-- Description of the task --
Print all the entries exactly.

Segment Start: Exercise data

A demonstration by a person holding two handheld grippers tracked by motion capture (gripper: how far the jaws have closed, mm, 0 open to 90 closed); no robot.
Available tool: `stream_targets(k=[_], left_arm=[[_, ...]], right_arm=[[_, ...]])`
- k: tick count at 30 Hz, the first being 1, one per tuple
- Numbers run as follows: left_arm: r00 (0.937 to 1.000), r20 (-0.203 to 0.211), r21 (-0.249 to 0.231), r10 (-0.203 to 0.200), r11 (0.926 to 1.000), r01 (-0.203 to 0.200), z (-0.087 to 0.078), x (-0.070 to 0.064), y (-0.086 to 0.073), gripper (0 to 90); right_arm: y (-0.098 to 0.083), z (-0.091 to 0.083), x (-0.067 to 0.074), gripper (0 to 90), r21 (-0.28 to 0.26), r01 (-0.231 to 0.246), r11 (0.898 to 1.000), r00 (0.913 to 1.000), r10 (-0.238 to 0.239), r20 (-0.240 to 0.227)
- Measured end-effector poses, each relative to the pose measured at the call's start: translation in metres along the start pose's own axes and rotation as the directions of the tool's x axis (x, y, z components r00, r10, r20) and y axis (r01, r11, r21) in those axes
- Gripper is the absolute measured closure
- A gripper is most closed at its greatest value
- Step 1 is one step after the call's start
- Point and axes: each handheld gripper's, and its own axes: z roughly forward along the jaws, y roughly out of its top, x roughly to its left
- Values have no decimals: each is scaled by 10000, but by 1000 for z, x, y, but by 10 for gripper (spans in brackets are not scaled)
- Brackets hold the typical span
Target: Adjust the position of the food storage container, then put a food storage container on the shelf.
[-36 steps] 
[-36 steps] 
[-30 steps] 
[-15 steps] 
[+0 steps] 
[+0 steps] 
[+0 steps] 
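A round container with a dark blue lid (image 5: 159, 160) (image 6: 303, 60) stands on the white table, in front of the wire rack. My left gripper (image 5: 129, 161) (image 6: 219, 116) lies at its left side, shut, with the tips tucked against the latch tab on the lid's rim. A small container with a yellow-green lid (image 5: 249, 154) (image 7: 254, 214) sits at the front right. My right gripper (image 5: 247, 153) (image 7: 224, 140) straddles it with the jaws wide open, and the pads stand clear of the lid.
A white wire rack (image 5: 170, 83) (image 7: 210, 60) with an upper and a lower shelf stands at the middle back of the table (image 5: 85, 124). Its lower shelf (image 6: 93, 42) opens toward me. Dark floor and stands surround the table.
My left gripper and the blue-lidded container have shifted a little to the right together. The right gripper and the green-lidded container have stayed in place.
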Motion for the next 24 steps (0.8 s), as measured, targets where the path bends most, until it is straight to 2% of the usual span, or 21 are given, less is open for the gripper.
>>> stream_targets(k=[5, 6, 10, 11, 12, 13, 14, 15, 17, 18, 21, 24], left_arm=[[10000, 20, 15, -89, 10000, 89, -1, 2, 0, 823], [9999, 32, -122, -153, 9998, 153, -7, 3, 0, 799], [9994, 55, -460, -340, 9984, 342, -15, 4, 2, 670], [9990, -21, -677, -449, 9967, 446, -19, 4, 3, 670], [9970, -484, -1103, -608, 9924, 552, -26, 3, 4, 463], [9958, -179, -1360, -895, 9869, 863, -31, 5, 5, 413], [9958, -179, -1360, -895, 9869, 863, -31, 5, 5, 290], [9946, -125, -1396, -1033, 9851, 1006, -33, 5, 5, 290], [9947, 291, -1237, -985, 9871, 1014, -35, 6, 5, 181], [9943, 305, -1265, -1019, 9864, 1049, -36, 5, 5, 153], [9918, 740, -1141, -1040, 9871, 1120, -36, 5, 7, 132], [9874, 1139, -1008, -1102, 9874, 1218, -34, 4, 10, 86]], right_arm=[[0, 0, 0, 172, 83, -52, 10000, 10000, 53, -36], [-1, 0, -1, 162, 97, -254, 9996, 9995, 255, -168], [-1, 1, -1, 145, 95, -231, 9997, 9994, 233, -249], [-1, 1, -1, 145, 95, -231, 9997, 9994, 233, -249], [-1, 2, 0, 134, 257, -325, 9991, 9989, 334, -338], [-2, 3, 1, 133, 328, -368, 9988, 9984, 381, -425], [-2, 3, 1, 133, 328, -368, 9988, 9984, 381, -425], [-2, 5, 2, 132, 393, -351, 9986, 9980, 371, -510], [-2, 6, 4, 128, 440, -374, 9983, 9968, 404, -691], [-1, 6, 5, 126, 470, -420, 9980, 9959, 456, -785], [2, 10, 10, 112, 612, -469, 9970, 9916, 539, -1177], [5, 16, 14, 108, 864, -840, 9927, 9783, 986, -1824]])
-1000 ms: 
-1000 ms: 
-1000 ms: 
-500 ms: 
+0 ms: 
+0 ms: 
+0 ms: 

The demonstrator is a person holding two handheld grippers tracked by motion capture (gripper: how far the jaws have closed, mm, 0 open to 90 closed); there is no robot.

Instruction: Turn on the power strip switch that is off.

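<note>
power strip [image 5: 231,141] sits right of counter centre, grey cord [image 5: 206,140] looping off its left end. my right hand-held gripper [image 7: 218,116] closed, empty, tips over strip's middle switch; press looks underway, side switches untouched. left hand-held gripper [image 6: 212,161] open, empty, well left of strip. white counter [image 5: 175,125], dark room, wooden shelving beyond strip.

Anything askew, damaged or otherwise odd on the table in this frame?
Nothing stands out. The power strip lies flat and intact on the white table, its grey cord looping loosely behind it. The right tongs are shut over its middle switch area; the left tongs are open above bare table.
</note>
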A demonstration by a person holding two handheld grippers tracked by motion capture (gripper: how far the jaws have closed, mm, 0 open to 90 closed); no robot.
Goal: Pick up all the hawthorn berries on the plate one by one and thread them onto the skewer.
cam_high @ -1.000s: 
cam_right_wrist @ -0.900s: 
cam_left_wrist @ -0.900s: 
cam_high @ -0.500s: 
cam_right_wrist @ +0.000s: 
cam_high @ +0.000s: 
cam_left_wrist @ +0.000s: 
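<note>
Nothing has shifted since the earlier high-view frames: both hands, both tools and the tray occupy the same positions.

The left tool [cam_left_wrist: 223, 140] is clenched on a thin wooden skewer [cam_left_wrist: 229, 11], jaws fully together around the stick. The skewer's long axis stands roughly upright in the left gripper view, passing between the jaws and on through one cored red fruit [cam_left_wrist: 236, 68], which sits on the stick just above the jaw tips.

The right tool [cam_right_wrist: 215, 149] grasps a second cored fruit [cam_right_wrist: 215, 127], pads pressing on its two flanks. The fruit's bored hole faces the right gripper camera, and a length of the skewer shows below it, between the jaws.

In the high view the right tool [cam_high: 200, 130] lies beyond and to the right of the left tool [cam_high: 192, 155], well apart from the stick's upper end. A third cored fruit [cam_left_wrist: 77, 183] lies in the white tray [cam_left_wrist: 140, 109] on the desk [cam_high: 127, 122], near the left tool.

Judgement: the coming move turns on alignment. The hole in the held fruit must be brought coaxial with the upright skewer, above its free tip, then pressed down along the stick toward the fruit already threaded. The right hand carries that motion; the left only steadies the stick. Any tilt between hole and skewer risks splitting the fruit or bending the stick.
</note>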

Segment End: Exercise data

-- Your solution --
A demonstration by a person holding two handheld grippers tracked by motion capture (gripper: how far the jaws have closed, mm, 0 open to 90 closed); no robot.
Available tool: `stream_targets(k=[_], left_arm=[[_, ...]], right_arm=[[_, ...]])`
- k: tick count at 30 Hz, the first being 1, one per tuple
- Numbers run as follows: left_arm: r00 (0.937 to 1.000), r20 (-0.203 to 0.211), r21 (-0.249 to 0.231), r10 (-0.203 to 0.200), r11 (0.926 to 1.000), r01 (-0.203 to 0.200), z (-0.087 to 0.078), x (-0.070 to 0.064), y (-0.086 to 0.073), gripper (0 to 90); right_arm: y (-0.098 to 0.083), z (-0.091 to 0.083), x (-0.067 to 0.074), gripper (0 to 90), r21 (-0.28 to 0.26), r01 (-0.231 to 0.246), r11 (0.898 to 1.000), r00 (0.913 to 1.000), r10 (-0.238 to 0.239), r20 (-0.240 to 0.227)
- Measured end-effector poses, each relative to the pose measured at the call's start: translation in metres along the start pose's own axes and rotation as the directions of the tool's x axis (x, y, z components r00, r10, r20) and y axis (r01, r11, r21) in those axes
- Gripper is the absolute measured closure
- A gripper is most closed at its greatest value
- Step 1 is one step after the call's start
- Point and axes: each handheld gripper's, and its own axes: z roughly forward along the jaws, y roughly out of its top, x roughly to its left
- Values have no decimals: each is scaled by 10000, but by 1000 for z, x, y, but by 10 for gripper (spans in brackets are not scaled)
- Brackets hold the typical span
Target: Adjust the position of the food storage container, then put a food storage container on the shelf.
[-36 steps] 
[-36 steps] 
[-30 steps] 
[-15 steps] 
[+0 steps] 
[+0 steps] 
[+0 steps] 
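A round container with a dark blue lid (image 5: 159, 160) (image 6: 303, 60) stands on the white table, in front of the wire rack. My left gripper (image 5: 129, 161) (image 6: 219, 116) lies at its left side, shut, with the tips tucked against the latch tab on the lid's rim. A small container with a yellow-green lid (image 5: 249, 154) (image 7: 254, 214) sits at the front right. My right gripper (image 5: 247, 153) (image 7: 224, 140) straddles it with the jaws wide open, and the pads stand clear of the lid.
A white wire rack (image 5: 170, 83) (image 7: 210, 60) with an upper and a lower shelf stands at the middle back of the table (image 5: 85, 124). Its lower shelf (image 6: 93, 42) opens toward me. Dark floor and stands surround the table.
My left gripper and the blue-lidded container have shifted a little to the right together. The right gripper and the green-lidded container have stayed in place.
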Motion for the next 24 steps (0.8 s), as measured, targets where the path bends most, until it is straight to 2% of the usual span, or 21 are given, less is open for the gripper.
>>> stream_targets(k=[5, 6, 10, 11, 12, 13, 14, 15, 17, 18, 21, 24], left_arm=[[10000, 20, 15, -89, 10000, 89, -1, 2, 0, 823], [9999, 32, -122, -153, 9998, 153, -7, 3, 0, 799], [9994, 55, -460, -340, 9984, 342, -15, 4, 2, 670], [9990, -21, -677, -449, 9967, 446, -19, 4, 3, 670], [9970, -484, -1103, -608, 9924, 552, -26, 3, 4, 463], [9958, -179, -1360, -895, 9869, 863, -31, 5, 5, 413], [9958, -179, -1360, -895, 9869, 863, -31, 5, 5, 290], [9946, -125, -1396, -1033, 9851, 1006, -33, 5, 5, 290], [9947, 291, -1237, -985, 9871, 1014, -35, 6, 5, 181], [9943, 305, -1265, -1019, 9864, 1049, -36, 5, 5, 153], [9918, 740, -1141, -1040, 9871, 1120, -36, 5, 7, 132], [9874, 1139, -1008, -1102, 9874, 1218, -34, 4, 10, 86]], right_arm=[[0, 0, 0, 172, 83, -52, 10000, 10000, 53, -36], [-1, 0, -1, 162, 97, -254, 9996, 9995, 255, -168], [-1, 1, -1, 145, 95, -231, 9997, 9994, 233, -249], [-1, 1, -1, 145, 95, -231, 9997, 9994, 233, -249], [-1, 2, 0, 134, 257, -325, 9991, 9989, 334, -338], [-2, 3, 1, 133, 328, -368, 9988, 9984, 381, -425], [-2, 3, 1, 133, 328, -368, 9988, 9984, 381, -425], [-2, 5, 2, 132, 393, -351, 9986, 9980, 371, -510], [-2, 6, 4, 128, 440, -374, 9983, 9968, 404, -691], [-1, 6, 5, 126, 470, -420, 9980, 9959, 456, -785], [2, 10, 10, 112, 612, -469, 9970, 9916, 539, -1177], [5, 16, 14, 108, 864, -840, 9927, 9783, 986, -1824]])
-1000 ms: 
-1000 ms: 
-1000 ms: 
-500 ms: 
+0 ms: 
+0 ms: 
+0 ms: 

The demonstrator is a person holding two handheld grippers tracked by motion capture (gripper: how far the jaws have closed, mm, 0 open to 90 closed); there is no robot.

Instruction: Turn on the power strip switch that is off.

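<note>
power strip [image 5: 231,141] sits right of counter centre, grey cord [image 5: 206,140] looping off its left end. my right hand-held gripper [image 7: 218,116] closed, empty, tips over strip's middle switch; press looks underway, side switches untouched. left hand-held gripper [image 6: 212,161] open, empty, well left of strip. white counter [image 5: 175,125], dark room, wooden shelving beyond strip.

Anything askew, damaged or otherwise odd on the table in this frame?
Nothing stands out. The power strip lies flat and intact on the white table, its grey cord looping loosely behind it. The right tongs are shut over its middle switch area; the left tongs are open above bare table.
</note>
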A demonstration by a person holding two handheld grippers tracked by motion capture (gripper: how far the jaws have closed, mm, 0 open to 90 closed); no robot.
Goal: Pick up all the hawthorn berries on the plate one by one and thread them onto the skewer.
cam_high @ -1.000s: 
cam_right_wrist @ -0.900s: 
cam_left_wrist @ -0.900s: 
cam_high @ -0.500s: 
cam_right_wrist @ +0.000s: 
cam_high @ +0.000s: 
cam_left_wrist @ +0.000s: 
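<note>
Nothing has shifted since the earlier high-view frames: both hands, both tools and the tray occupy the same positions.

The left tool [cam_left_wrist: 223, 140] is clenched on a thin wooden skewer [cam_left_wrist: 229, 11], jaws fully together around the stick. The skewer's long axis stands roughly upright in the left gripper view, passing between the jaws and on through one cored red fruit [cam_left_wrist: 236, 68], which sits on the stick just above the jaw tips.

The right tool [cam_right_wrist: 215, 149] grasps a second cored fruit [cam_right_wrist: 215, 127], pads pressing on its two flanks. The fruit's bored hole faces the right gripper camera, and a length of the skewer shows below it, between the jaws.

In the high view the right tool [cam_high: 200, 130] lies beyond and to the right of the left tool [cam_high: 192, 155], well apart from the stick's upper end. A third cored fruit [cam_left_wrist: 77, 183] lies in the white tray [cam_left_wrist: 140, 109] on the desk [cam_high: 127, 122], near the left tool.

Judgement: the coming move turns on alignment. The hole in the held fruit must be brought coaxial with the upright skewer, above its free tip, then pressed down along the stick toward the fruit already threaded. The right hand carries that motion; the left only steadies the stick. Any tilt between hole and skewer risks splitting the fruit or bending the stick.
</note>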

That completes the answer to the exercise.